> [Required work] Write the listing out once more, identical to the original but without pictures.
____ Recorded data
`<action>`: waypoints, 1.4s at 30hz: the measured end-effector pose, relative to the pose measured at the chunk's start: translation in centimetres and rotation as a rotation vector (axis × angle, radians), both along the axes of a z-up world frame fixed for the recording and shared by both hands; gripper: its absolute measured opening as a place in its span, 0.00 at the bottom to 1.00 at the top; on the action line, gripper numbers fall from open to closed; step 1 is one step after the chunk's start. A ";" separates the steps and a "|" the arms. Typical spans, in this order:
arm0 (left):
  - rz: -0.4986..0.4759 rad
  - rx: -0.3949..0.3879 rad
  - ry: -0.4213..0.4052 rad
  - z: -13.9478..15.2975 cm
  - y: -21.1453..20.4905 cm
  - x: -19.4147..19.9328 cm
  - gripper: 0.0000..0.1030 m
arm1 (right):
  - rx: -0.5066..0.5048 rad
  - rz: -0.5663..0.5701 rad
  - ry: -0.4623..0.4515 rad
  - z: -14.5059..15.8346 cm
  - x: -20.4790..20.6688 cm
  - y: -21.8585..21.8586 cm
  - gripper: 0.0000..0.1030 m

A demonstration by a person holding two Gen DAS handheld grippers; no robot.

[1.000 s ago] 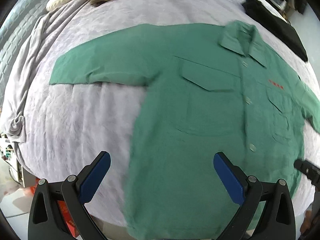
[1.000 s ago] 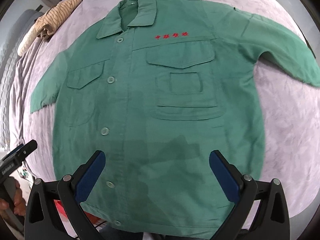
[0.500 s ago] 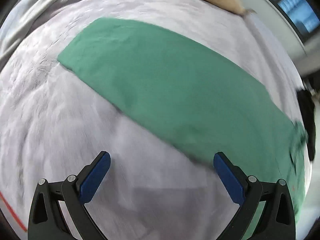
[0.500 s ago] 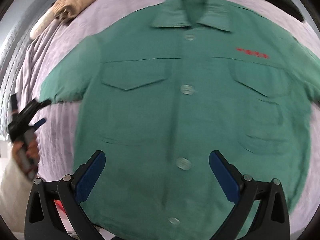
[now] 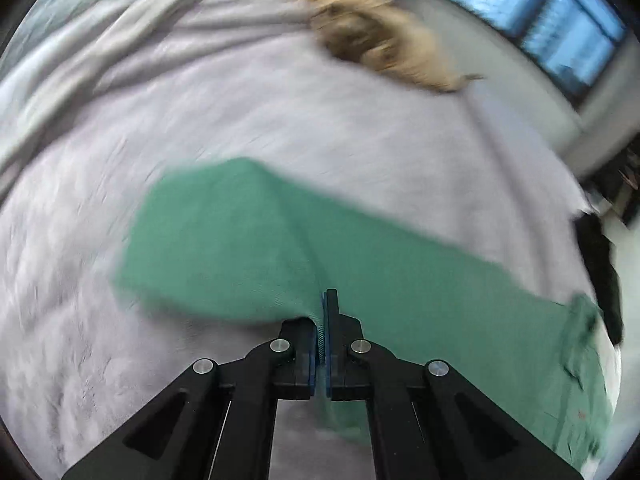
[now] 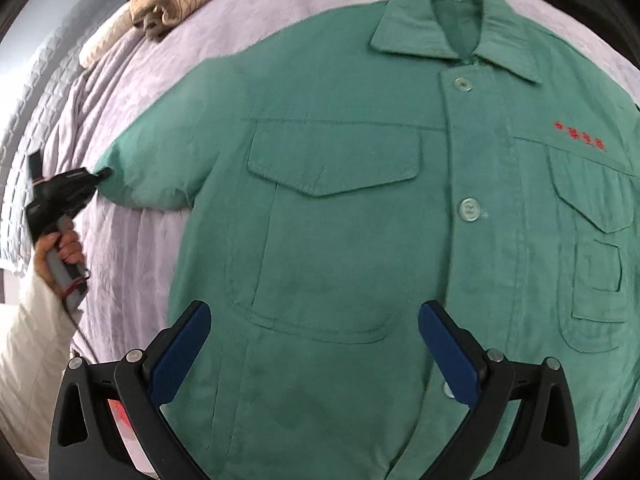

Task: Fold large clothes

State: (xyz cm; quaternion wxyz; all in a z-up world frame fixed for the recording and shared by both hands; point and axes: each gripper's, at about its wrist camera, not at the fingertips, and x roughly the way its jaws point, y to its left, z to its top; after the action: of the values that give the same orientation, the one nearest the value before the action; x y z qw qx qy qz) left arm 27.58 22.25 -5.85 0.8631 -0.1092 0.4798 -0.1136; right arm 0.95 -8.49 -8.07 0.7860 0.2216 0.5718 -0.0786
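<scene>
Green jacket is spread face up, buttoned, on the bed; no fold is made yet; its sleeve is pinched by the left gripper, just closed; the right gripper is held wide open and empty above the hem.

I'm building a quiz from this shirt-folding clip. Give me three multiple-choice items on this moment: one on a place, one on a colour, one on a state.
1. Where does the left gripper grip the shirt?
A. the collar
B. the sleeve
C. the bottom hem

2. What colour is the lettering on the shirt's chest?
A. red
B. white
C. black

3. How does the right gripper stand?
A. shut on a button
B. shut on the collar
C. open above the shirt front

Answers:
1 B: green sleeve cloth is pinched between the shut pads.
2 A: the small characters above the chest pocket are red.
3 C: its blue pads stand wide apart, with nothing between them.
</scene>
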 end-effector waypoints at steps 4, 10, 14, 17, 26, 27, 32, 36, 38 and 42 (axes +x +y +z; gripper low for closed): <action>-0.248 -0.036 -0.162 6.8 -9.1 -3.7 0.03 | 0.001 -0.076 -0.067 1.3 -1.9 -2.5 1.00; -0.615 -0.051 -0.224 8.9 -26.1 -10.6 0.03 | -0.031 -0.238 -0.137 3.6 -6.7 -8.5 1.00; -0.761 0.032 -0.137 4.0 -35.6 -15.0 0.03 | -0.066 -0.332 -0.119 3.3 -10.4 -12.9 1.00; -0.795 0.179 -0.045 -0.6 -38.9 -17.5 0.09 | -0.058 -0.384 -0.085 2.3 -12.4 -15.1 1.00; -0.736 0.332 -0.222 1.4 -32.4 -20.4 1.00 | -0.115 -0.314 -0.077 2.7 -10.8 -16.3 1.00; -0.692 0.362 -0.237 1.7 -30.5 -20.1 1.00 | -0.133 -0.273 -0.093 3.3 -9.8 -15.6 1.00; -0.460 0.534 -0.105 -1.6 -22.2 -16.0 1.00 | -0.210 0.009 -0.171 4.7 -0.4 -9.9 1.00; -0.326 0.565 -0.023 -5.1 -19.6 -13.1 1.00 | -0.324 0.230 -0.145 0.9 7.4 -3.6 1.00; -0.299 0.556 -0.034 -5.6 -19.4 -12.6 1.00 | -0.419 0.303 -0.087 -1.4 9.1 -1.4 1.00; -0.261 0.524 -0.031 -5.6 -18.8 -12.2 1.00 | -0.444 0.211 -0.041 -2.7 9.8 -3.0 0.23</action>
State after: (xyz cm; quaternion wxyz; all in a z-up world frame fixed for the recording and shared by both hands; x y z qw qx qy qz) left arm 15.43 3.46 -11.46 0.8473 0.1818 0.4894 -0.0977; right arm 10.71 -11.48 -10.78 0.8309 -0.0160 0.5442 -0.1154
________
> [Answer section]
`<action>`: waypoints, 1.4s at 30hz: the measured end-effector pose, relative to the pose measured at the chunk's start: translation in centimetres and rotation as a rotation vector (axis × angle, radians), both along the axes of a z-up world frame fixed for the recording and shared by both hands; gripper: its absolute measured opening as a place in its span, 0.00 at the bottom to 1.00 at the top; on the action line, gripper numbers fall from open to closed; step 1 is one step after the chunk's start. A ";" separates the steps and a "|" the arms. Typical spans, in this order:
arm0 (left):
  - rz: -0.4986..0.4759 rad
  - rx: -0.3949..0.3879 rad
  - ry: -0.4213..0.4052 rad
  - z: -13.9478..15.2975 cm
  - y: -21.1453..20.4905 cm
  - x: -19.4147..19.9328 cm
  - gripper: 0.0000..0.1030 m
arm1 (right):
  - rx: -0.5066..0.5048 rad
  - rz: -0.5663..0.5701 rad
  - ry: -0.4623..0.4515 rad
  - z: -14.5059..15.8346 cm
  - x: -20.4790..20.6688 cm
  - y: -21.8585..21.8586 cm
  - gripper: 0.0000..0.1030 m

A demonstration by a person holding two Gen DAS handheld grippers; no robot.

[1.000 s ago] 
[1.000 s ago] 
[0.500 s ago] 
[0.500 s ago] 
[now] 
[now] 

Task: Fold large clothes

State: (xyz cm; quaternion wxyz; all in a z-up world frame fixed for the recording and shared by both hands; point and axes: each gripper's, at about its wrist camera, not at the fingertips, and x roughly the way its jaws point, y to its left, z to its top; after the action: of the values that give the same orientation, the one nearest the value before the action; x y z qw qx qy qz) left arm 27.58 22.25 -5.85 0.8631 -0.1092 0.4798 -0.1136; right arm 0.95 -8.49 -8.07 0.7860 0.2216 0.5718 -0.0786
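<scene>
Green jacket is spread face up, buttoned, on the bed; no fold is made yet; its sleeve is pinched by the left gripper, just closed; the right gripper is held wide open and empty above the hem.

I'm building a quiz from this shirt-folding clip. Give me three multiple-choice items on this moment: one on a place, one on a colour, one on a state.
1. Where does the left gripper grip the shirt?
A. the collar
B. the sleeve
C. the bottom hem

2. What colour is the lettering on the shirt's chest?
A. red
B. white
C. black

3. How does the right gripper stand?
A. shut on a button
B. shut on the collar
C. open above the shirt front

Answers:
1 B: green sleeve cloth is pinched between the shut pads.
2 A: the small characters above the chest pocket are red.
3 C: its blue pads stand wide apart, with nothing between them.
</scene>
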 end-effector waypoints at steps 4, 10, 14, 17, 26, 27, 32, 36, 38 and 42 (axes +x +y +z; gripper low for closed): <action>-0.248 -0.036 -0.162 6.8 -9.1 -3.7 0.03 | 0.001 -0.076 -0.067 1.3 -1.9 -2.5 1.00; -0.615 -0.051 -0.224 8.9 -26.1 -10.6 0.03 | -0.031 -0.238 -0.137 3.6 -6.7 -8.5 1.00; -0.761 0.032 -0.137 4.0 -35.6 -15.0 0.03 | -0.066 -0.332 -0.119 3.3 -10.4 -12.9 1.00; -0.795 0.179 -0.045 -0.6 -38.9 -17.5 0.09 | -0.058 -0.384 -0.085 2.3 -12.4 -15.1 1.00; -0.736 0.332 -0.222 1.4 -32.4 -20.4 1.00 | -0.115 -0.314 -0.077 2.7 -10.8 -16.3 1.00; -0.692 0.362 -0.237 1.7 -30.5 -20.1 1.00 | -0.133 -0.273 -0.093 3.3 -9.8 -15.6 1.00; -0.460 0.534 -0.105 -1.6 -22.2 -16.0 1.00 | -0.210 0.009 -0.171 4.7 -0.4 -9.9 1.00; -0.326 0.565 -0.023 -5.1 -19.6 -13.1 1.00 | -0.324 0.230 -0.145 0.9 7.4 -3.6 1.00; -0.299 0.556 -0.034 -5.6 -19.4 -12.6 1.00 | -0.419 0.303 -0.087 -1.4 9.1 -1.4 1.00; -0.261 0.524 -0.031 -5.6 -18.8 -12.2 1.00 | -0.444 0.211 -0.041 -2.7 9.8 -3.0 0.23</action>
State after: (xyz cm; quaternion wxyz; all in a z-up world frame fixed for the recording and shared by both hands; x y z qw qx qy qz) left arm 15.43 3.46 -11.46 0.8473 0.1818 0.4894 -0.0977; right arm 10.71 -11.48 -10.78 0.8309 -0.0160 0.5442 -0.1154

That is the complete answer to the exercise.